The Great Mosque of Lamongan underwent major construction and renovation in the last 10 years, the most visible change was in the main facade which was marked by modern-indo-persian architecture, in addition to these changes it turned out that the Great Mosque of Lamongan retained the characteristics of Javanese Mosque Architecture in the main part of the mosque. The method to prove the description-analysis method, which is done by observing objects which are then described and analyzed by the typology of the traditional architecture of mosques in Java, from the results of the analysis will produce similarities in parts of the Great Mosque. from Lamongan with people from traditional mosques in Ja va, parts of the mosque include roof, mihrab, pulpit, pavilion, pawestren (a place for woman prayer),ablution place, beduk (traditional drum), gate, tower, decoration, and special elements. The purpose of this study is to provide an overview of efforts to preserve cultural heritage in future development, about the parts that must be preserved and maintained to become the intellectual property of Javanese culture 

I.         PENDAHULUAN

Masjid Agung Lamongan dibangun pada tahun 1908, merupakan bangunan yang sangat penting bagi kehidupan sosial budaya di Lamongan, Masjid Agung adalah salah satu elemen penting yang ada di tata kota di Jawa, tata kota tersebut disebut juga dengan “Catur Gatra Tunggal”, keempat elemen tersebut adalah keraton (tempat tinggal penguasa), Alun-Alun, Masjid dan Pasar, yang mempunyai makna pemerintahan yang juga memperhatikan unsur sosial, ekonomi, religi dan budaya sebagai ikatan satu sama lain. (Setianingrum, l., 2015).
Pengaruh budaya jawa bukan hanya pada peletakan tata kota saja, tetapi juga pada gaya langgam arsitektur dari Masjid Agung Lamongan, bangunan awal masjid ini adalah bangunan Masjid dengan atap meru bersusun ganjil yang ditopang oleh struktur soko guru di dalamya.
Pada tahun 2000 an terjadi renovasi dan perbaikan Masjid Agung Lamongan yang menyebabkan tampilan luar (serambi) masjid di berubah dengan memiliki langgam dan gaya yang berbeda dari Langgam Jawa, dan cenderung ke langgam arsitektur modern-indo-persiani (Agustapraja, 2019), di samping perubahan tersebut ternyata Masjid Agung Lamongan masih mempertahankan ciri khas Arsitektur Masjid Jawa pada bagian utama masjid tersebut.
Dari isu tersebut maka didapatkan rumusan masalah tentang, Bagaimanakah tipologi masjid jawa pada Masjid Agung Lamongan yang masih dipertahankan, sehingga menjadikan kearifan budaya yang perlu dilestarikan?.
Tujuan dari penelitian ini adalah memberikan gambaran tentang upaya pelestarian cagar budaya ke pengembangan ke depannya, tentang bagian-bagian yang harus di lestarikan dan dipertahankan agar menjadi kekayaan intelektual budaya jawa pada khususnya.
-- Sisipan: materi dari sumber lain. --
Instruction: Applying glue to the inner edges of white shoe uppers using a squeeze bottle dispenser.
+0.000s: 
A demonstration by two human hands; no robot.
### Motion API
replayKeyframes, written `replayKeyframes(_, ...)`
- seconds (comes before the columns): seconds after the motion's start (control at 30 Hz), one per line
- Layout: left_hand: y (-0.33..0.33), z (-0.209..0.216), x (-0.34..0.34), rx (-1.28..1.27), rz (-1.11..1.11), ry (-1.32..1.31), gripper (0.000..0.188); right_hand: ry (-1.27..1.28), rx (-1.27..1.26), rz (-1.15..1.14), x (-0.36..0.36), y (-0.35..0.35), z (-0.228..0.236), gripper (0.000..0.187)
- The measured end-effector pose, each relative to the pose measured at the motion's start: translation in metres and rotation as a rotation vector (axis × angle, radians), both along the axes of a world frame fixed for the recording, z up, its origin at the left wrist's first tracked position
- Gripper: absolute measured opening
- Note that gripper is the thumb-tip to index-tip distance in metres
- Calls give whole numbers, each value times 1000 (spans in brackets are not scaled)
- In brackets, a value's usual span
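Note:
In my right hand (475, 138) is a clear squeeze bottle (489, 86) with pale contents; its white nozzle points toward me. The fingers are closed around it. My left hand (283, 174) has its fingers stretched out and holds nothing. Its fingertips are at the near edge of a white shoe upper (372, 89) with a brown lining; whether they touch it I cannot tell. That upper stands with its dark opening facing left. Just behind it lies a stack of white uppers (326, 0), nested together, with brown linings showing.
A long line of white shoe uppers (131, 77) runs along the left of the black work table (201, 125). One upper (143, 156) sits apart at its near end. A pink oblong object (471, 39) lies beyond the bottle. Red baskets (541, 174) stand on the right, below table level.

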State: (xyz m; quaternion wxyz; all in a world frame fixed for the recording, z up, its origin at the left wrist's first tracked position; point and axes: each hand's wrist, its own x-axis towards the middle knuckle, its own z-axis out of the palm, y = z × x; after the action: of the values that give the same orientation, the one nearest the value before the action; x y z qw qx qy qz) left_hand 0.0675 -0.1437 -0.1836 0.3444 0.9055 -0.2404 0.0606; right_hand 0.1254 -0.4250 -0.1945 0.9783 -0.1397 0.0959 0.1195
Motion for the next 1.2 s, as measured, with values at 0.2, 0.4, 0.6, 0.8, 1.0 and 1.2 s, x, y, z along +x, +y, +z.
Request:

I I.         KAJIAN LITERATUR

A. Arsitektur Masjid

Pengertian  Masjid  adalah  suatu  bangunan  tempat  orang-orang  Islam  melakukan ibadah yang dapat dilakukan secara massal/  jamaah maupun individual,  serta kegiatan yang   berhubungan   dengan   kebudayaan   Islam   (Zein,   1986),   hal   yang   sama   juga dijelaskan  oleh  Sumalyo  (2000)  masjid  berasal  dari  kata  sajada-sujud,  yang  berarti patuh,  taat,  serta  tunduk  penuh  hormat  dan  takzim.  Sujud  dalam  dalam  syariat  yaitu berlutut,  meletakkan  dahi,  kedua  tangan  ke  tanah.  Oleh  karena  itu  bangunan  khusus yang dibuat untuk shalat disebut masjid yang artinya: tempat untuk sujud.
Menurut Fanani (2009), Masjid disebut dengan masjid, karena satu-satunya unsur terpokok dalam membangun masjid adalah penyediaan ruang yang berorientasi ke arah kiblat dengan dikelilingi oleh pembatas, adapun isi di dalam ruangan masjid tersebut bisa berbeda antara masjid satu dengan lainnya, tetapi kunci utamanya adalah elemen batas paling luar  Masjid yang menjadi penegas batas antara daerah haram (suci) dan di luarnya.
Dengan demikian menjadi jelas bahwa definisi masjid adalah bangunan yang memiliki poros suatu titik yaitu kiblat, bisa saja sebuah lapangan terbuka yang dibungkus dinding yang tegak di empat sisi batasnya atau sama sekali tanpa dibatasi dinding, seperti Masjid Kufah pertama kali dibangun hanya dibatasi dengan parit kecil di bagian arah kiblat (Fanani, 2009).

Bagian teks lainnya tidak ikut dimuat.